**What is needed**:
Your task is to return the data below, word for word.

**Provided material**:
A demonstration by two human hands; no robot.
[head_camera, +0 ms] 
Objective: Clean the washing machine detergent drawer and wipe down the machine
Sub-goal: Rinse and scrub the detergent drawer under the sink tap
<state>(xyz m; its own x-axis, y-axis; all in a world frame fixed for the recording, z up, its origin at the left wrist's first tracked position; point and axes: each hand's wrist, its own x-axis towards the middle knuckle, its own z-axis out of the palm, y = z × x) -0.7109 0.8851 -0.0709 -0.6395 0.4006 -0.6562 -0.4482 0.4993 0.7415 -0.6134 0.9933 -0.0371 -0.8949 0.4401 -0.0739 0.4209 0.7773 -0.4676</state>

**Solution for this problem**:
A demonstration by two human hands; no robot.
[head_camera, +0 ms] 
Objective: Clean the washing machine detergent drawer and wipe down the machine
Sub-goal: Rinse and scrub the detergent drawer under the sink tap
<state>(xyz m; its own x-axis, y-axis; all in a world frame fixed for the recording, z up, its origin at the left wrist's first tracked position; point and axes: each hand's wrist, its own x-axis towards the middle knuckle, its own z-axis out of the palm, y = z × x) -0.7109 0.8851 -0.0709 -0.6395 0.4006 -0.6562 -0.4482 0.4993 0.7415 -0.6134 0.9933 -0.0371 -0.8949 0.4401 -0.0739 0.4209 0.7773 -0.4676</state>

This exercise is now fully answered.